Activity >>
A verbatim copy is needed of the lines below from the one containing "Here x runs" up to and including the one containing "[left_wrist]", excluding pictures.

[Records from a data collection]
◇ ◇ ◇ ◇
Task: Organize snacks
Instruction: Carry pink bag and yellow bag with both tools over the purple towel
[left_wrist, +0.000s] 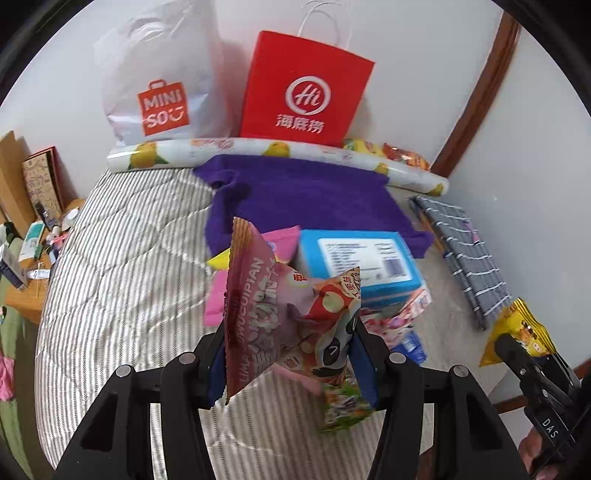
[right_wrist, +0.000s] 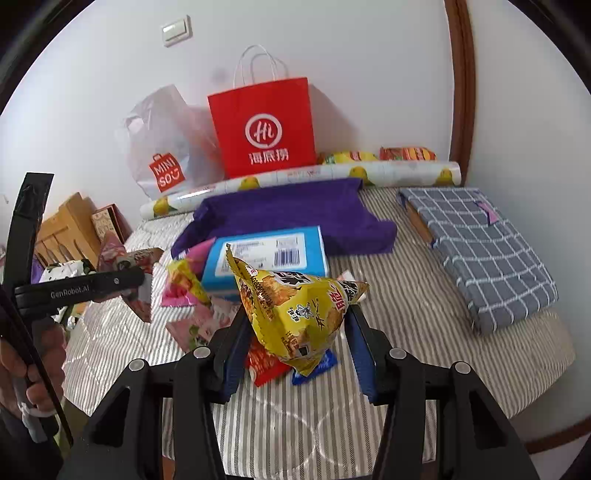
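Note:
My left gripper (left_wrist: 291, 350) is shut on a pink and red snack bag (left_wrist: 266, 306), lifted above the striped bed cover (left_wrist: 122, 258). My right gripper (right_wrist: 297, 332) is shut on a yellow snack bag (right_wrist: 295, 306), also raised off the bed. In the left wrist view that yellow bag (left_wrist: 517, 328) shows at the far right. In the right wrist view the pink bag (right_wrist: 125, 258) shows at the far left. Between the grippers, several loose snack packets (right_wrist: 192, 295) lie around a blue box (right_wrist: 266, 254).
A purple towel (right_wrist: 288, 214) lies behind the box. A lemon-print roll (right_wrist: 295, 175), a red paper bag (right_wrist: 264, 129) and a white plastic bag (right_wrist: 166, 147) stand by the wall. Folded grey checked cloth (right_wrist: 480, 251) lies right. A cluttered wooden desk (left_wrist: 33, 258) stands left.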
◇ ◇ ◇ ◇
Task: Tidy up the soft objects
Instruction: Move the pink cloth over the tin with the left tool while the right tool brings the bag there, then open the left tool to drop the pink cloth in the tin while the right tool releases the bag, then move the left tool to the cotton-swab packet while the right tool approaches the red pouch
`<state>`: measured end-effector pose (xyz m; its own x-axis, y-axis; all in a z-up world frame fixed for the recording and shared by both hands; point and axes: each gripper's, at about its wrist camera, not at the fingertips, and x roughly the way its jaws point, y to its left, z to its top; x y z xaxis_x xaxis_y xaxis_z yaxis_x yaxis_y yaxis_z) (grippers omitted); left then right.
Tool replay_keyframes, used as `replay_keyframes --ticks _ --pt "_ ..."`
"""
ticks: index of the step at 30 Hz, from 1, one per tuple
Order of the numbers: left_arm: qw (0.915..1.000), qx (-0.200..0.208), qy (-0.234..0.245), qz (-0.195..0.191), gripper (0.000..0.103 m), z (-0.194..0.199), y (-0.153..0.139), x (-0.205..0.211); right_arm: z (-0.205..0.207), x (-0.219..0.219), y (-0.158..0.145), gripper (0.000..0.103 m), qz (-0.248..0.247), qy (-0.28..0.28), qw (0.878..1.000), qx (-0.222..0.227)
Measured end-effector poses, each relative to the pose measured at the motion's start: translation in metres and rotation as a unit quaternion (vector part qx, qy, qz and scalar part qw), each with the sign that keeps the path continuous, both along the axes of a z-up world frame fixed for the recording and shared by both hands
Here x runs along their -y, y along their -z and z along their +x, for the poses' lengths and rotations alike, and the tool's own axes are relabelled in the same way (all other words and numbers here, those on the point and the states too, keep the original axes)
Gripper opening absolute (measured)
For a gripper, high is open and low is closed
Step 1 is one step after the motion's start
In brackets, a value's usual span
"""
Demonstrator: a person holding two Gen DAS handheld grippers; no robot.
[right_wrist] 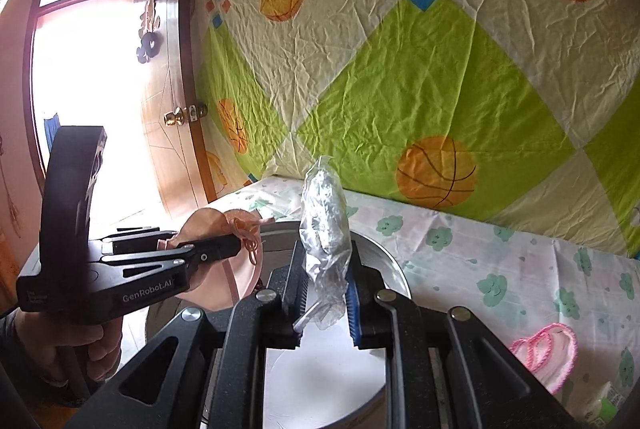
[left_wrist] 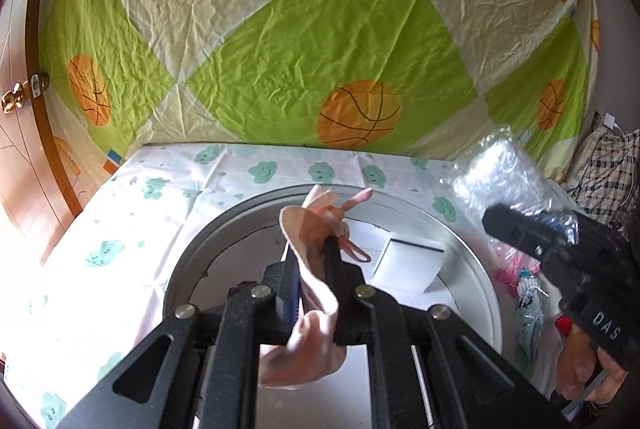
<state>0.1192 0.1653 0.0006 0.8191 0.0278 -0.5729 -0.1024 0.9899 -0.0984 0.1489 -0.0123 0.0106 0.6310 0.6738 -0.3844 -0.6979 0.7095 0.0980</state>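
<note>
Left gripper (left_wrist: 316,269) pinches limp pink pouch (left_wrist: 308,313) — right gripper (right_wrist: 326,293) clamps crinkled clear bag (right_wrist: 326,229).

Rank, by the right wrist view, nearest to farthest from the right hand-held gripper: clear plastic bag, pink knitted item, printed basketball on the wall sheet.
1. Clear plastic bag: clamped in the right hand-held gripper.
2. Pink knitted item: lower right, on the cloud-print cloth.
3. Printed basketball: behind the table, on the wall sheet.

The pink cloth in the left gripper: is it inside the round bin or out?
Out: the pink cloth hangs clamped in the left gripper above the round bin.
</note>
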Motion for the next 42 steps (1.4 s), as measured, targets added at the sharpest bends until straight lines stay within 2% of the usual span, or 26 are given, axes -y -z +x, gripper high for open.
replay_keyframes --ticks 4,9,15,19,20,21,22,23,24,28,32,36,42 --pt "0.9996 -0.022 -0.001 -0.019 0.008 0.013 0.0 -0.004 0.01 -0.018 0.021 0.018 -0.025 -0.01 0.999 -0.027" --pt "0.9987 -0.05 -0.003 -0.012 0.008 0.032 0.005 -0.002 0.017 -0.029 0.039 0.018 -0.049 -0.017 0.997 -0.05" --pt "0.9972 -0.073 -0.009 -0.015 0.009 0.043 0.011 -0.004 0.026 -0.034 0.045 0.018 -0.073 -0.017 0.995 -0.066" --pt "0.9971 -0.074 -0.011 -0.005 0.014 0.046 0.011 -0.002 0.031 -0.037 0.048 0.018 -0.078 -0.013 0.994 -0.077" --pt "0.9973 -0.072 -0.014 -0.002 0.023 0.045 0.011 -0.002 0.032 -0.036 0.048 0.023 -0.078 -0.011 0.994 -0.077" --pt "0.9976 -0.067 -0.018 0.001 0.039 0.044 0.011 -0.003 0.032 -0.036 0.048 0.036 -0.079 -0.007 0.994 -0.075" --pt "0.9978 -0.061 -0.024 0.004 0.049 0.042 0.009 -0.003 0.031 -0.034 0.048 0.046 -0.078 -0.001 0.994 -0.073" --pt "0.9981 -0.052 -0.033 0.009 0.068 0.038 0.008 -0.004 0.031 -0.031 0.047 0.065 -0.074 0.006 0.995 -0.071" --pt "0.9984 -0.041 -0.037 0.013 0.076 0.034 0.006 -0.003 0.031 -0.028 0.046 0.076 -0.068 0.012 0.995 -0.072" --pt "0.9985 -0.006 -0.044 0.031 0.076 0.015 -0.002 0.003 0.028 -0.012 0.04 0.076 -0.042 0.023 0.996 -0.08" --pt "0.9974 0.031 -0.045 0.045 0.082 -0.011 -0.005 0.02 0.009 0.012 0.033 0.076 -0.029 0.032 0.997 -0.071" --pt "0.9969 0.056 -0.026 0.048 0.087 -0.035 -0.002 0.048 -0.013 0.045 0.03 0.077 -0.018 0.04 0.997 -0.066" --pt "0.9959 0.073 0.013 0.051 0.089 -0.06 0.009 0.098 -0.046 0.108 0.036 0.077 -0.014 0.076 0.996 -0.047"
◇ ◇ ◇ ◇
Written reply >>
Here x runs along their -y, y along their -z and z along their +x, for the poses' lengths and rotations alike, and the tool's own axes are relabelled in the same way (all other words and numbers here, those on the point and the states too, keep the original axes)
Gripper opening absolute (measured)
For a gripper, high is open and low is closed
Step 1 is one step after the motion's start
In brackets, a value's usual span
"""
Demonstrator: a person holding two Gen DAS handheld grippers; no robot.
[right_wrist] 
[left_wrist] 

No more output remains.